## Assignment:
In the data below, one line contains "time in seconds" and a later one contains "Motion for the". Print both, with every line between them, exactly and alone.

## Provided material:
........

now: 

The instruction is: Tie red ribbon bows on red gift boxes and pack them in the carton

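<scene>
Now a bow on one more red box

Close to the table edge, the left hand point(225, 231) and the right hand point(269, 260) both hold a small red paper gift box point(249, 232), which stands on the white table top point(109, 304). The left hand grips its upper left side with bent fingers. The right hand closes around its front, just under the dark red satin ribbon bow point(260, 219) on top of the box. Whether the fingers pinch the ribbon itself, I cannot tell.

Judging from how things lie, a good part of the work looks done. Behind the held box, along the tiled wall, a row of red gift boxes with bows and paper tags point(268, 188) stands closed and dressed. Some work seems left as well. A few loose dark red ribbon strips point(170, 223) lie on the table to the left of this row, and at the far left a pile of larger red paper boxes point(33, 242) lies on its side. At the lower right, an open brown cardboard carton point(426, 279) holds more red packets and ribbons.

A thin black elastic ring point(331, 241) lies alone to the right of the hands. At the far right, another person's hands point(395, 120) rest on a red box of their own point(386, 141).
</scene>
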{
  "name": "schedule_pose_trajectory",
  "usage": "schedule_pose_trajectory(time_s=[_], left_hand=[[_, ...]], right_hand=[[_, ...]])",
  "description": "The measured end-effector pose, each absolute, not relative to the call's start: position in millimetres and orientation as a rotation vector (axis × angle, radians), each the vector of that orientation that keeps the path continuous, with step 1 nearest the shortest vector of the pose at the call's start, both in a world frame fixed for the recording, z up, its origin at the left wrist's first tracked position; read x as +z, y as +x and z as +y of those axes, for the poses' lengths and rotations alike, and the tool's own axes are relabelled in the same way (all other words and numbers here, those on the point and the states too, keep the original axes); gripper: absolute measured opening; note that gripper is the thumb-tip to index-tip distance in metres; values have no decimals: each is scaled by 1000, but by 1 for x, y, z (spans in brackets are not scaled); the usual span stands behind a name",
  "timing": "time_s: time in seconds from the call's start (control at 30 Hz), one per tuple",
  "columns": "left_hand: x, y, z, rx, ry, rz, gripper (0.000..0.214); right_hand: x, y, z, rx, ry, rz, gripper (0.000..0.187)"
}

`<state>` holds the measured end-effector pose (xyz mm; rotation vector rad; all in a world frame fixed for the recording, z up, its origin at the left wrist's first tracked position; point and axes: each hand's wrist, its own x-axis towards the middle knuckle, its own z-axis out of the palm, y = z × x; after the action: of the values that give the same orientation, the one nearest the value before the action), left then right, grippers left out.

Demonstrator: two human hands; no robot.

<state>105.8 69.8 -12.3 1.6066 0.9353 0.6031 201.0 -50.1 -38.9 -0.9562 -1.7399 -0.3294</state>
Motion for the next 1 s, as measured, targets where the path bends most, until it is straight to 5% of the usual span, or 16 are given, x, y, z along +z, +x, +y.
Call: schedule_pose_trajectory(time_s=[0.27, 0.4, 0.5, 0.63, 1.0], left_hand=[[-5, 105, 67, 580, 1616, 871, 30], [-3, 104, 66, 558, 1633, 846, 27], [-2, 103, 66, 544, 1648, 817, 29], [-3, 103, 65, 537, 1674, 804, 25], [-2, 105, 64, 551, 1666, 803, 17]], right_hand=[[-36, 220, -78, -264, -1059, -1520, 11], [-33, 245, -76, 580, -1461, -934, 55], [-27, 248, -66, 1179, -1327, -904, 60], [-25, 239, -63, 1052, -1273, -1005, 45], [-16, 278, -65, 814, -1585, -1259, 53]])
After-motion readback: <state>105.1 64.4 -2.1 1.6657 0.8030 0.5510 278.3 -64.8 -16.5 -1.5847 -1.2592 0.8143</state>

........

## Solution:
  "timing": "time_s: time in seconds from the call's start (control at 30 Hz), one per tuple",
  "columns": "left_hand: x, y, z, rx, ry, rz, gripper (0.000..0.214); right_hand: x, y, z, rx, ry, rz, gripper (0.000..0.187)"
}

`<state>` holds the measured end-effector pose (xyz mm; rotation vector rad; all in a world frame fixed for the recording, z up, its origin at the left wrist's first tracked position; point and axes: each hand's wrist, its own x-axis towards the middle knuckle, its own z-axis out of the palm, y = z × x; after the action: of the values that give the same orientation, the one nearest the value before the action), left then right, grippers left out.

Demonstrator: two human hands; no robot.

<state>105.8 69.8 -12.3 1.6066 0.9353 0.6031 201.0 -50.1 -38.9 -0.9562 -1.7399 -0.3294</state>
Motion for the next 1 s, as measured, targets where the path bends most, until it is straight to 5% of the usual span, or 16 are given, x, y, z along +z, +x, +y.

Nothing further is required of the output.